▸ **PROBLEM TO WORK ON**: Please repeat the lines below, exactly and only, from the one that holds "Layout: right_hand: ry" through the one that holds "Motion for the".

-- Opening Marker --

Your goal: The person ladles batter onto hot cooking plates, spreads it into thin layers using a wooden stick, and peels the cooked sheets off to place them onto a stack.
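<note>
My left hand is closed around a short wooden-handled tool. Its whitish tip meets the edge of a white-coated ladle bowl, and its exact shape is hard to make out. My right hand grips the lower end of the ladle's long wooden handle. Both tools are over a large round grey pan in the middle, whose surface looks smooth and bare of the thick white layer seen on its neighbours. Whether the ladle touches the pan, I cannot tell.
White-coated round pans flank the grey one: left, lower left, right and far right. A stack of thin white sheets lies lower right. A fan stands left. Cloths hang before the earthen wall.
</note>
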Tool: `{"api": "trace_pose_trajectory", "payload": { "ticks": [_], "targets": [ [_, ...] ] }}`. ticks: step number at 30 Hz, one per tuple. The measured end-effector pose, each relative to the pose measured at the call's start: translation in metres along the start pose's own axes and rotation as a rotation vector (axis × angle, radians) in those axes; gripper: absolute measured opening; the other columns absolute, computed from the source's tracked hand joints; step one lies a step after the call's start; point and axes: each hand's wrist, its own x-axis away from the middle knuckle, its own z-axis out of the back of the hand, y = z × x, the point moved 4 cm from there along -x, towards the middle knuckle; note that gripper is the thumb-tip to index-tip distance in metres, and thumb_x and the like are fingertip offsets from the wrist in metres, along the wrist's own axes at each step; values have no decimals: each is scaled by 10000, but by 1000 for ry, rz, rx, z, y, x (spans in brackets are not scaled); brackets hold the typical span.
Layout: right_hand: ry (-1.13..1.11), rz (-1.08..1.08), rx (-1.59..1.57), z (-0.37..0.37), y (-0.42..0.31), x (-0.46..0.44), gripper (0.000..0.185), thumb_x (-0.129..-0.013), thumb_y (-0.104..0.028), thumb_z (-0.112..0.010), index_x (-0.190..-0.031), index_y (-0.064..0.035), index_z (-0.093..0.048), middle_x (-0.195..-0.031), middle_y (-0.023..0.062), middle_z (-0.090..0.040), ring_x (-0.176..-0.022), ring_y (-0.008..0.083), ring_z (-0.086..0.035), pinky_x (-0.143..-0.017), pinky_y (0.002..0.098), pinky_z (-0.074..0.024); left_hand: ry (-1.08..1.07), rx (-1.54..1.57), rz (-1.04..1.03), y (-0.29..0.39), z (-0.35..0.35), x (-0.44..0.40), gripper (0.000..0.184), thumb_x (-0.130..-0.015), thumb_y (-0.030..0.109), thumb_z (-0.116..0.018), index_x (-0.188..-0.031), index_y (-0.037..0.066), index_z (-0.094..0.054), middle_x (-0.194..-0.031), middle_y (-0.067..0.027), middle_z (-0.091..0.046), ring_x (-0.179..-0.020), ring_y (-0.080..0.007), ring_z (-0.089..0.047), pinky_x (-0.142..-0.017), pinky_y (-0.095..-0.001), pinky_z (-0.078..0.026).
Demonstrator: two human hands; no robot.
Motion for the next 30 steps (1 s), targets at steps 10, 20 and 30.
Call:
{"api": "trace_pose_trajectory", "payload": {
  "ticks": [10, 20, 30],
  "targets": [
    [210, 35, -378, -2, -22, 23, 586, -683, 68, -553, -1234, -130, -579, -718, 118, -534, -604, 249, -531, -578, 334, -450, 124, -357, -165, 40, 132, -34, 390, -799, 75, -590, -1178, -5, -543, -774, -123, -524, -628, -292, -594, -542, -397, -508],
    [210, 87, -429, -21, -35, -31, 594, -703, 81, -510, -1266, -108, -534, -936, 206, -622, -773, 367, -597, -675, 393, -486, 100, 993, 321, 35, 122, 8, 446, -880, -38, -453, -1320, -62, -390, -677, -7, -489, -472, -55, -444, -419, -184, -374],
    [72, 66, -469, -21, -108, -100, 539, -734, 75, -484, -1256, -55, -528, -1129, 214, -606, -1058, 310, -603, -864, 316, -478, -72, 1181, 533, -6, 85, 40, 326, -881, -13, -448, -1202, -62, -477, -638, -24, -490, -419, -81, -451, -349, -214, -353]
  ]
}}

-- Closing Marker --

▸ **WRITTEN ANSWER**:
Layout: right_hand: ry (-1.13..1.11), rz (-1.08..1.08), rx (-1.59..1.57), z (-0.37..0.37), y (-0.42..0.31), x (-0.46..0.44), gripper (0.000..0.185), thumb_x (-0.129..-0.013), thumb_y (-0.104..0.028), thumb_z (-0.112..0.010), index_x (-0.190..-0.031), index_y (-0.064..0.035), index_z (-0.093..0.048), middle_x (-0.195..-0.031), middle_y (-0.023..0.062), middle_z (-0.090..0.040), ring_x (-0.176..-0.022), ring_y (-0.008..0.083), ring_z (-0.086..0.035), pinky_x (-0.143..-0.017), pinky_y (0.002..0.098), pinky_z (-0.074..0.024); left_hand: ry (-1.08..1.07), rx (-1.54..1.57), rz (-1.04..1.03), y (-0.29..0.39), z (-0.35..0.35), x (-0.44..0.40), gripper (0.000..0.184), thumb_x (-0.130..-0.015), thumb_y (-0.030..0.109), thumb_z (-0.116..0.018), index_x (-0.188..-0.031), index_y (-0.037..0.066), index_z (-0.094..0.054), middle_x (-0.194..-0.031), middle_y (-0.067..0.027), middle_z (-0.091..0.046), ring_x (-0.179..-0.020), ring_y (-0.080..0.007), ring_z (-0.089..0.047), pinky_x (-0.142..-0.017), pinky_y (-0.095..-0.001), pinky_z (-0.078..0.026).
Demonstrator: two human hands; no robot.
Motion for the next 30 steps (1 s), targets at steps 10, 20 and 30.

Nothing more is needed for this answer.